Top of DATA FOR THE TASK

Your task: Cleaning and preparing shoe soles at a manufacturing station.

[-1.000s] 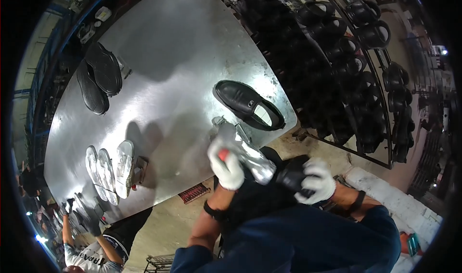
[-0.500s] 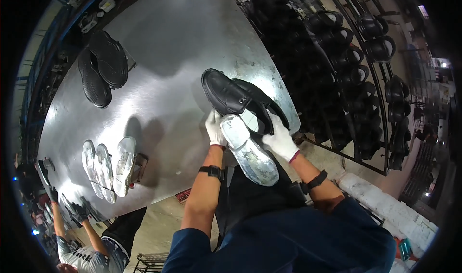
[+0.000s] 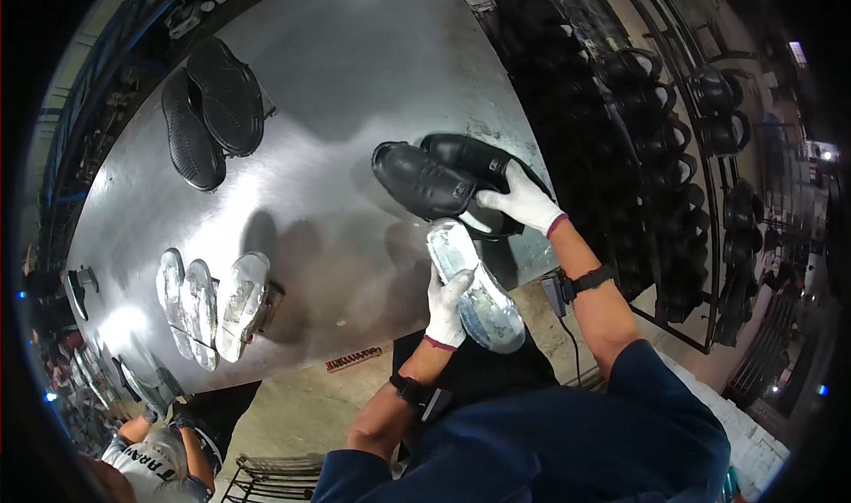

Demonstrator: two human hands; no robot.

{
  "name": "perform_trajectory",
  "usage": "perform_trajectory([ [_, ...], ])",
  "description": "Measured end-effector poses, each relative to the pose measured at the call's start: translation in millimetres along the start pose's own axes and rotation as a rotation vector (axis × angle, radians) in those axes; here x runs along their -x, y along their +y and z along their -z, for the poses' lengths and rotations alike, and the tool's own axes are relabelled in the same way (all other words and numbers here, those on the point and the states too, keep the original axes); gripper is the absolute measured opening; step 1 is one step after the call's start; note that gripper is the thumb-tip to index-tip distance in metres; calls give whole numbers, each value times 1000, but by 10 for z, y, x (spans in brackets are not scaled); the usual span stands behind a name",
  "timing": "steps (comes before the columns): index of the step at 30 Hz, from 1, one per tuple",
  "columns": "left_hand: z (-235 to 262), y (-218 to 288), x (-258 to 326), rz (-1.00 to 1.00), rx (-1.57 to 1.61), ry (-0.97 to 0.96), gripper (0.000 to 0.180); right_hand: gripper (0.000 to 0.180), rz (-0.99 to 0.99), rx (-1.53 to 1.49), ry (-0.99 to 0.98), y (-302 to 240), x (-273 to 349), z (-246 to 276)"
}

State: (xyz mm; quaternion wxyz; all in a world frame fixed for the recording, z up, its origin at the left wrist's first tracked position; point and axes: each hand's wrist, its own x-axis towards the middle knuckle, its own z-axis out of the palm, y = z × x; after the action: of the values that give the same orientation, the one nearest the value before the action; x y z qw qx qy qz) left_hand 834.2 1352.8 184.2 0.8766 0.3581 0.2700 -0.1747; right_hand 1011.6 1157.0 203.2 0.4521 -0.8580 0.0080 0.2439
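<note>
A steel table (image 3: pixel 355 69) fills the upper left and centre of the frame, and a dark rack (image 3: pixel 674 148) of black shoes runs down the right. Your right hand (image 3: pixel 525 203), gloved white, rests with fingers spread on two black shoes (image 3: pixel 424 179) at the table's right edge; whether it grips them you cannot tell. Your left hand (image 3: pixel 446 304), also gloved, is closed around a pale silvery sole (image 3: pixel 479 290) just below those shoes, over the table's edge. Two black soles (image 3: pixel 211 113) lie at upper left, three pale soles (image 3: pixel 211 301) at lower left. A small red label (image 3: pixel 353 358) lies on the floor below the table.
</note>
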Motion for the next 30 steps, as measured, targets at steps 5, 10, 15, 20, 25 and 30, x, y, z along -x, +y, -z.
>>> perform_trajectory([
  [5,263,369,-284,-173,345,96,67,102,-209,251,72,-540,-358,-332],
  [10,458,1332,-326,-324,387,235,66,59,-1,518,54,-554,-575,-621],
  [15,763,1643,-502,-432,248,423,73,29,-46,605,78,-326,-583,-704],
  [20,1089,1779,-355,-305,394,91,74,22,98,292,246,-195,-733,-459],
  [25,1166,1690,-337,-472,101,526,78,30,-48,109,679,-60,-1397,1078],
  [30,1006,1949,-143,-467,56,337,79,47,-357,-52,810,360,-2959,2602],
])
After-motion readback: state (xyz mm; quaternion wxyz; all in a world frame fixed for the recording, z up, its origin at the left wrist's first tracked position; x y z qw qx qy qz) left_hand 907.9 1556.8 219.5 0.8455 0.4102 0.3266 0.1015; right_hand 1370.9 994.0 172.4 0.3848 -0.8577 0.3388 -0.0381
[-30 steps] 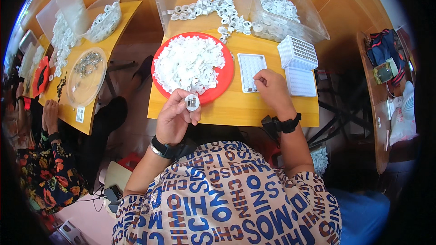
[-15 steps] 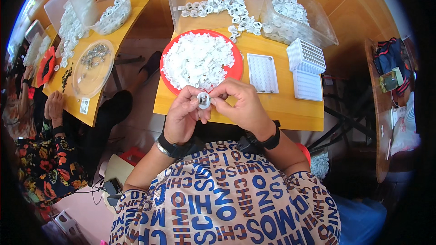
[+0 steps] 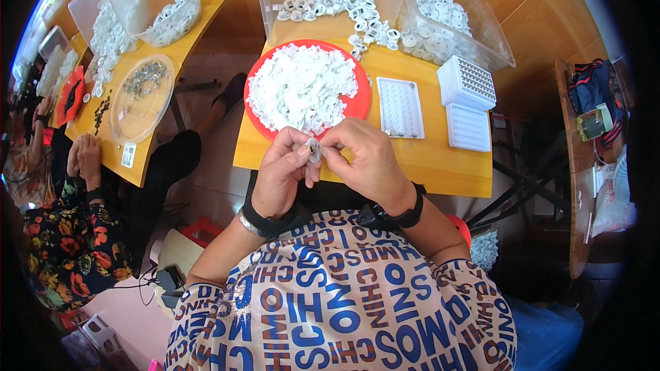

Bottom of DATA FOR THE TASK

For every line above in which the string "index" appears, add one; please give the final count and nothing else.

*SOLUTION*.
2